Par la suite, le propriétaire d’une des parcelles a saisi le tribunal administratif de Nice d’une demande tendant à la condamnation de la commune et de l’Etat à l’indemniser du préjudice qu’il estimait avoir subi du fait de leur abstention à faire exécuter la décision du juge pénal. Si le tribunal administratif a rejeté sa demande formée contre la commune de Vallauris, il a toutefois condamné l’Etat en raison de sa carence fautive. Ce jugement a été confirmé par la cour administrative d’appel de Marseille.

Saisi à son tour, le Conseil d’Etat a d’abord rappelé qu’il résulte des articles L. 480-5, L. 480-7 et L. 480-9 du code de l’urbanisme qu’au terme du délai fixé par la décision du juge pénal prise en application de l’article L. 480-5 du même code, il appartient au maire ou au fonctionnaire compétent, de sa propre initiative ou à la demande d’un tiers, et sous la réserve mentionnée au deuxième alinéa de l’article L. 480-9 susvisé, de faire procéder d’office à tous travaux nécessaires à l’exécution de cette décision de justice, sauf si des motifs tenant à la sauvegarde de l’ordre ou de la sécurité publics justifient un refus.

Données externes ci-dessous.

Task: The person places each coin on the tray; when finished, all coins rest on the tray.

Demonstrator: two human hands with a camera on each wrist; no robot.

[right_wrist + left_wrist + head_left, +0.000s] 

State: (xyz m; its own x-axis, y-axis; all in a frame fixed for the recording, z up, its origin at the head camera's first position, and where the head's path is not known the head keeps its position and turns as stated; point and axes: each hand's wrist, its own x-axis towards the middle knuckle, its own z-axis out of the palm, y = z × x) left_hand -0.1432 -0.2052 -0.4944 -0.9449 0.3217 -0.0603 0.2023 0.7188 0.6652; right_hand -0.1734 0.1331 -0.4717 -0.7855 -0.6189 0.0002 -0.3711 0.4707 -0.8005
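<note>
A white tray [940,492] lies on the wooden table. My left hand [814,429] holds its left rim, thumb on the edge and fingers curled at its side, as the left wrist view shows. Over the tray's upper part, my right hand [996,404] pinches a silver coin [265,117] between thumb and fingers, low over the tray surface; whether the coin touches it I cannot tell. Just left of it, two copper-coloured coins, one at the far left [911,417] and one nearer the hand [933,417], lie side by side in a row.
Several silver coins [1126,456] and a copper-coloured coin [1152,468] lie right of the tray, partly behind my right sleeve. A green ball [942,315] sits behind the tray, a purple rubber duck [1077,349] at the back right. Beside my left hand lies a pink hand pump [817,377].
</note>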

Le Conseil d’Etat a ensuite précisé que, lorsque l’autorité compétente est saisie d’une demande d’autorisation d’urbanisme visant à régulariser les travaux dont la démolition, la mise en conformité ou la remise en état a été ordonnée par le juge pénal, elle n’est pas tenue de rejeter la demande et il lui appartient d’apprécier l’opportunité de délivrer une telle autorisation de régularisation, compte tenu de la nature et de la gravité de l’infraction commise, des caractéristiques du projet soumis à son examen, ainsi que des règles d’urbanisme applicables.

Il a également indiqué que, lorsque l’autorité compétente refuse, sans motif légal, de faire procéder d’office aux travaux nécessaires à l’exécution de la décision du juge pénal, sa responsabilité pour faute peut être poursuivie. A contrario, en cas de refus légal et donc en l’absence de faute, la responsabilité sans faute de l’Etat peut être engagée sur le fondement du principe d’égalité devant les charges publiques, par un tiers se prévalant d’un préjudice revêtant un caractère grave et spécial.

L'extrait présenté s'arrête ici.